I think it is a topic that bothers most of us. Just trying to illustrate that the dollar doesn’t go as far as it used to, and what used to be a necessity- bushings in an axle- is now maybe a specialty/ nostalgic activity. It is usually easier to justify the things you need to get done, than the ones you would like to get done, but you get more joy from the latter.
another example of pricey machine shop work this thing I’m showing is a clamp to pick stuff up with a forklift “ gives the product a hug” think appliance’s, tires etc . Anyways the platentens are aluminum with vulcanized rubber on them , the bottoms get damaged as that were most of the clamping happens and they get damaged on the skids and rubbing on the floor etc . the only company that re did the vulcanizing around me went tits up . so I got the bright idea to flip the platents put the worn part on top and the good side to the bottom . had to drill 6 holes in each one , took it to my machine shop and it was $675 for 12 holes . done perfectly , lined up and bolted on like factory . 3 different drill bits Rubber holes chamfered Done on his radial arm drill press . dropped them off on the morning , picked them up at the end of the day . if I had to do it , one of my guys would have burned a day doing it , would not of turned out as nice and I would have lost his time he could have been billing on something else . Sometimes doing things ourselves costs is money . I think you got a deal , you know you got a deal . And it’s the time saved that beats everything else . Not bashing you @krylon32 just making others aware that time is money or time wasted , that could be used doing something else .
Well I've seen needlepoint seat designs is high-zoot 30s cars, but never knitting. Maybe you'd be a trend setter...
I borrowed a reamer and did my own, however, it would probably be double the labor cost here, IF you could find a shop willing to take on a small ($300) job ($100 job for one pair). You probably got a labor break too, because you had 3 pairs done.
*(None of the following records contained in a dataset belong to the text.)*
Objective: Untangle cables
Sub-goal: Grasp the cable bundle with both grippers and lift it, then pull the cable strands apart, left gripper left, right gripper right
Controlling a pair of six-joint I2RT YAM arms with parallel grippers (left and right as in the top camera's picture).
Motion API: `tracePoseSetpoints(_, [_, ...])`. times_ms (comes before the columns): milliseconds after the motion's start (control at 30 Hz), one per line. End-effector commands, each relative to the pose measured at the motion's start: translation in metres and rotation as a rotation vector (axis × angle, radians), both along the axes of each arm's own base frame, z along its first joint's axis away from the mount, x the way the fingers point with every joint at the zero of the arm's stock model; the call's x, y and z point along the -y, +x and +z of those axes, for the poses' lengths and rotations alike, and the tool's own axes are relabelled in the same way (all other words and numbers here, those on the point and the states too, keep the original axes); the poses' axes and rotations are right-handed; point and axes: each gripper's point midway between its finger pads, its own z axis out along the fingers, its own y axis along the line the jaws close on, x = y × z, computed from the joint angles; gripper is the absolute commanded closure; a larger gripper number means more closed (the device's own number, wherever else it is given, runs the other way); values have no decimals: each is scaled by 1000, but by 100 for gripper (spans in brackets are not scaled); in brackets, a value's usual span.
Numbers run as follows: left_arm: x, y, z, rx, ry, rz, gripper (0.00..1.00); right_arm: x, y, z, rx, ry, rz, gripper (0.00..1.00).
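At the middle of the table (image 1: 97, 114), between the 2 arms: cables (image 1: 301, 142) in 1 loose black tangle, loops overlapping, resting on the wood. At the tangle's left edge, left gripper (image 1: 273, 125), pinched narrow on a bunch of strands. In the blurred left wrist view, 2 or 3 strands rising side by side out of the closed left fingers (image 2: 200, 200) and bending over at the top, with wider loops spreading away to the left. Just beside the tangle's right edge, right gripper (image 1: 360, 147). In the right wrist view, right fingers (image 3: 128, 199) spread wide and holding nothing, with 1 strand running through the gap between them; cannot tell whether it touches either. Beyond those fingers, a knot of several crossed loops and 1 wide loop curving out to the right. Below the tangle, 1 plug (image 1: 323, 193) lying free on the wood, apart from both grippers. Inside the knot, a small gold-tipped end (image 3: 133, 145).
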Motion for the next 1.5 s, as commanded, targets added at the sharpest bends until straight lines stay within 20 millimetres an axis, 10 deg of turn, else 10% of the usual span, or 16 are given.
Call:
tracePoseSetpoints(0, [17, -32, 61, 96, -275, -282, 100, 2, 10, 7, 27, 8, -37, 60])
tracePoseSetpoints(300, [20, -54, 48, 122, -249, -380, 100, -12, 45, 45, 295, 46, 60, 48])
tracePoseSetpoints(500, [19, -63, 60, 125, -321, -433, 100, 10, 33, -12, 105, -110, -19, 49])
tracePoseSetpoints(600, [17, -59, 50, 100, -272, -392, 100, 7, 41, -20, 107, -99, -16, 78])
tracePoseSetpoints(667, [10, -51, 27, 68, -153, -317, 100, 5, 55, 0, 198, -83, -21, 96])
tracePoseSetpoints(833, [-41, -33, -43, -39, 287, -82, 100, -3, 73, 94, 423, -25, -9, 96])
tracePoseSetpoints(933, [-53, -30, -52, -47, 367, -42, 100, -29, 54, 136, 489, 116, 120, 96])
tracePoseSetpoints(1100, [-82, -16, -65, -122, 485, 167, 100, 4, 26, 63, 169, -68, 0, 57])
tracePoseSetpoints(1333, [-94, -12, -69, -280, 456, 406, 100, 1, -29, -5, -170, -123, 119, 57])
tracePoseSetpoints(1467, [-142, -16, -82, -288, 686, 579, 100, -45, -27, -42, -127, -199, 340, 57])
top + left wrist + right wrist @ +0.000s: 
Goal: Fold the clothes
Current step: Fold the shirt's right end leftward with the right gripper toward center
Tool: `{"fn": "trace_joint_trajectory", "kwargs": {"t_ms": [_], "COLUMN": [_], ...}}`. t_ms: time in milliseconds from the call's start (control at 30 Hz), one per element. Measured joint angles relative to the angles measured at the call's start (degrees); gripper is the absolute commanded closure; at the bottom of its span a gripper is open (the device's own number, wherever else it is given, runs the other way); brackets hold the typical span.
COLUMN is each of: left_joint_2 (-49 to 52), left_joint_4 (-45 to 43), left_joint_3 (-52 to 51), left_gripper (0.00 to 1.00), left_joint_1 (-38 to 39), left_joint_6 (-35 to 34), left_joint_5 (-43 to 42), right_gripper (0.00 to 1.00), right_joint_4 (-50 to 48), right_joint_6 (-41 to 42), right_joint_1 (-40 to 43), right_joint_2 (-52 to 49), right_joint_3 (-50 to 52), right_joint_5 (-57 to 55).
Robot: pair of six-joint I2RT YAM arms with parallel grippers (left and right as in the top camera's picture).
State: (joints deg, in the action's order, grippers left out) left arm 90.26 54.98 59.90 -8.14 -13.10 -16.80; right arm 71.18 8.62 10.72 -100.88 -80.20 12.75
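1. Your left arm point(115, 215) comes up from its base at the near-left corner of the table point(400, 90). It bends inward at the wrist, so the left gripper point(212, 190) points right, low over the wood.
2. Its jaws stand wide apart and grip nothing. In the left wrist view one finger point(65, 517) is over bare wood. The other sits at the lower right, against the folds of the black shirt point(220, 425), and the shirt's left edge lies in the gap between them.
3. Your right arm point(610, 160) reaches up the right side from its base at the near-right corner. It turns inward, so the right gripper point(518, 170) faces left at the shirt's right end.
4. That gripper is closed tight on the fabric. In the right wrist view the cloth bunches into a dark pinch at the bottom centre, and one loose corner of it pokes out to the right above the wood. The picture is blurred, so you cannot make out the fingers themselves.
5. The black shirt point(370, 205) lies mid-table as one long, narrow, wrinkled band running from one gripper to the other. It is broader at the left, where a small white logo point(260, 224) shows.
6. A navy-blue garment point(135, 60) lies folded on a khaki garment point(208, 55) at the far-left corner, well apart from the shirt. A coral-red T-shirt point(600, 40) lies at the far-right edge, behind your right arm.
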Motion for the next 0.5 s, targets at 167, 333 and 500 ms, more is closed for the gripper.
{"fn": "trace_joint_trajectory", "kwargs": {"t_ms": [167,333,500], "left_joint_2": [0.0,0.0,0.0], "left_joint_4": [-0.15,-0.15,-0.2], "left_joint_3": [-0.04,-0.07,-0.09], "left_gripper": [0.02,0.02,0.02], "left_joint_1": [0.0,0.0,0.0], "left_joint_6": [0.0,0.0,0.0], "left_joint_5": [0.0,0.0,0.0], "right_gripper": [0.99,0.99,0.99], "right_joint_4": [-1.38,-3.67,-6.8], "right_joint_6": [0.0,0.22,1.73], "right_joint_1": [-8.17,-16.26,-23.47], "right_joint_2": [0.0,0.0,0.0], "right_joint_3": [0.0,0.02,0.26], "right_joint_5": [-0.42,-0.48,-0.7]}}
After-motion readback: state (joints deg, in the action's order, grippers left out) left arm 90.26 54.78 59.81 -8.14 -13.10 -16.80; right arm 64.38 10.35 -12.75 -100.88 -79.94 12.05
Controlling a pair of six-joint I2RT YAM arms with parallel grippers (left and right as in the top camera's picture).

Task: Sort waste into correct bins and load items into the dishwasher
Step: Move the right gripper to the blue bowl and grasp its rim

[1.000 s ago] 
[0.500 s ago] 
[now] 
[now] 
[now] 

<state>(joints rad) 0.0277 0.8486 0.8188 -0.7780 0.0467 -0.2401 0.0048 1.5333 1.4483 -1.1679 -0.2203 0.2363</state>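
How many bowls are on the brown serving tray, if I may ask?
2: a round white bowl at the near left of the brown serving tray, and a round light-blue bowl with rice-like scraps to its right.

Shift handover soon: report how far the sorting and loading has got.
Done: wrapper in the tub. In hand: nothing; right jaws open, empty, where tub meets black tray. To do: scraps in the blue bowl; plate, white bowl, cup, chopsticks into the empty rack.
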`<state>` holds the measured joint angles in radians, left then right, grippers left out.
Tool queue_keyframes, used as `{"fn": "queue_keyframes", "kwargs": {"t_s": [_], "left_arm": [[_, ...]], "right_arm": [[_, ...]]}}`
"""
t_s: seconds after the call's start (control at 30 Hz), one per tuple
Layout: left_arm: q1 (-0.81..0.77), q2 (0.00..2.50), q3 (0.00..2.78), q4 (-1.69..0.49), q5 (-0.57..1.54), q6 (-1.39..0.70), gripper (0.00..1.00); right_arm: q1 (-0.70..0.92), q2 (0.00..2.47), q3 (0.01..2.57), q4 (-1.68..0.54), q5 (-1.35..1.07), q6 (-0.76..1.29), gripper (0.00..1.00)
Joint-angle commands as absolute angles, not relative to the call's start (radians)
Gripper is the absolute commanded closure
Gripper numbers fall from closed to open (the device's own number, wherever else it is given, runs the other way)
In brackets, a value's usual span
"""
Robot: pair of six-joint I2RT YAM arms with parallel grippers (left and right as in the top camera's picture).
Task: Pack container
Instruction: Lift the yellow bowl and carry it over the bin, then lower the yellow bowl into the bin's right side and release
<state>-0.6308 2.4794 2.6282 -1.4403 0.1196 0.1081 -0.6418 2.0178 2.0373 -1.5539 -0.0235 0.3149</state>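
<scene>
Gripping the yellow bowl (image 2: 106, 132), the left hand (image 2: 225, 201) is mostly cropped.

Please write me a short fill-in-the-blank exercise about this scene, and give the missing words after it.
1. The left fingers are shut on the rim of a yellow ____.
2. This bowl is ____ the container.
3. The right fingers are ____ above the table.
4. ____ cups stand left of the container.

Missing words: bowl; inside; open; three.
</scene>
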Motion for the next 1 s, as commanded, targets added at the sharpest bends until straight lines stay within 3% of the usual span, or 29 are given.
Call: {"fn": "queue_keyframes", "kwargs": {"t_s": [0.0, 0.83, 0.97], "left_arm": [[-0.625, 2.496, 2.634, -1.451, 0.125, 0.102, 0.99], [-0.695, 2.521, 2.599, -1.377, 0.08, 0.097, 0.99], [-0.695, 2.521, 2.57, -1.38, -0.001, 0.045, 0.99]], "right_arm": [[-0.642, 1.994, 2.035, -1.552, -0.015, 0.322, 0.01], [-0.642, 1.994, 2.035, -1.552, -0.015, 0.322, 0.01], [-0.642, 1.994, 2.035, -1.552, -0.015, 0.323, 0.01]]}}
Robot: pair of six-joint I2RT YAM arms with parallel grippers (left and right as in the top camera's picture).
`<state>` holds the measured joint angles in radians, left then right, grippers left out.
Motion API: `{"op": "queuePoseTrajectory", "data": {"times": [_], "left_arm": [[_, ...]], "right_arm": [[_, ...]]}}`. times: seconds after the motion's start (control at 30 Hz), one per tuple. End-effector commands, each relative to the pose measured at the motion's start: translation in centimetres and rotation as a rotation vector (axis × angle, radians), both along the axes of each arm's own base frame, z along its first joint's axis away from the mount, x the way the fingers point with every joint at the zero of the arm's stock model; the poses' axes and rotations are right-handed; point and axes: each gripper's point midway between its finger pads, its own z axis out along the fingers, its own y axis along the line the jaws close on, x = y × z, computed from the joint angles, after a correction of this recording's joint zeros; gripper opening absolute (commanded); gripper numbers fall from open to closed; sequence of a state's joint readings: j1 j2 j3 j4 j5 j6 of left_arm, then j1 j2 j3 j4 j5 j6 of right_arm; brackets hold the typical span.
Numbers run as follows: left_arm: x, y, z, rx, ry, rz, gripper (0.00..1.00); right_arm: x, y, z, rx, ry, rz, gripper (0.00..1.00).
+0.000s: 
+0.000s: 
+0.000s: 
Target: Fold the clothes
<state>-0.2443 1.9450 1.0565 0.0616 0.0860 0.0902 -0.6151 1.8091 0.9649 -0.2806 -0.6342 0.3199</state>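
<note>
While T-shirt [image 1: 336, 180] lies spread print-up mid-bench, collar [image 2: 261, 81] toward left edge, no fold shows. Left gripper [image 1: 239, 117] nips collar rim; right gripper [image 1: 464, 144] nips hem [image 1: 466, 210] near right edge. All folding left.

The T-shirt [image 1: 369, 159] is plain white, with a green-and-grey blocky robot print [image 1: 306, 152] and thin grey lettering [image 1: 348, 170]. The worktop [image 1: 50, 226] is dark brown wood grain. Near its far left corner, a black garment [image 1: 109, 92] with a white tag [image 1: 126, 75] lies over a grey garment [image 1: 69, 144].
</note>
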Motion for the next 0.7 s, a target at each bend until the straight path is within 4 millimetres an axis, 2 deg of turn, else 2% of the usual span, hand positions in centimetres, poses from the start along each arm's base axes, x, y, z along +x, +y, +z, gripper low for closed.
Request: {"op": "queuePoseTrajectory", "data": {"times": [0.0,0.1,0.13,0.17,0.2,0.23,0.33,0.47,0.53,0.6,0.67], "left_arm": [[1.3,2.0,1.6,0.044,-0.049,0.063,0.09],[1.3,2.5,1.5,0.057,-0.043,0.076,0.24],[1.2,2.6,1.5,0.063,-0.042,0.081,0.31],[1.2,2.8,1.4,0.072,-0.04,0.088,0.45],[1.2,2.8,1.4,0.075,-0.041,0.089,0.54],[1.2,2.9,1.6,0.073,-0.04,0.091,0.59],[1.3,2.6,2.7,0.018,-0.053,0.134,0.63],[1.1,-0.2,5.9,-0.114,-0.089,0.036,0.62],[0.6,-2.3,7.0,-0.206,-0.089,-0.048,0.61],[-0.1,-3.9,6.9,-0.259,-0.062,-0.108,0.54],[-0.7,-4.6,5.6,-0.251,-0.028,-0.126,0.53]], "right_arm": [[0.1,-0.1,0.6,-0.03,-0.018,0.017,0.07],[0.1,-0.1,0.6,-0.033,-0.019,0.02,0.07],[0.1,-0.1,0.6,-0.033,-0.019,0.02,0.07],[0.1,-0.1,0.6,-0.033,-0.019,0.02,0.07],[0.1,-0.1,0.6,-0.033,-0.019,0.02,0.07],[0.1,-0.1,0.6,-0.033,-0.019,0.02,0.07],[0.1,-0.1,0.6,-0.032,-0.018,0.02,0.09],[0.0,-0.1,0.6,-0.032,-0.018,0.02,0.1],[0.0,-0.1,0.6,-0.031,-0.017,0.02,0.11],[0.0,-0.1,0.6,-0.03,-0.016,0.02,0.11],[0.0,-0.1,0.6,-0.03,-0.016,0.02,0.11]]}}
Either the shop is not busy, you're a long time customer or they squeezed it in as filler work and had the least qualified machinist ("shop helper") do the work. Sure you can buy the reamer and do the work yourself, but you can rest assured they probably used a Sunnen machine and they're spot on. The time you would have spent to save $300 may have seen you knock out $1000 worth of fab work for yourself on your car. At your age and state of the game, you should be taking the luxury of farming out a few things. The sticker shock factor of parts & labor costs has long made rebuilding small parts such as wheel and master cylinders more expensive than replacing them. The factor is now even placing larger, more expensive parts such as your spindles into that category; You paid typical price of $150 for the spindles, plus $100 in machine work, add bushing kit, your labor to clean, chase threads, drop them off/pick them up. In comparison, forged steel spindles, bushed/reamed from Socal are $250. Sure they're not Henry, and still need steering arms, but pricewise it's close to a wash if someone else is paying $150 for spindles, $150 in shop labor buying bushings.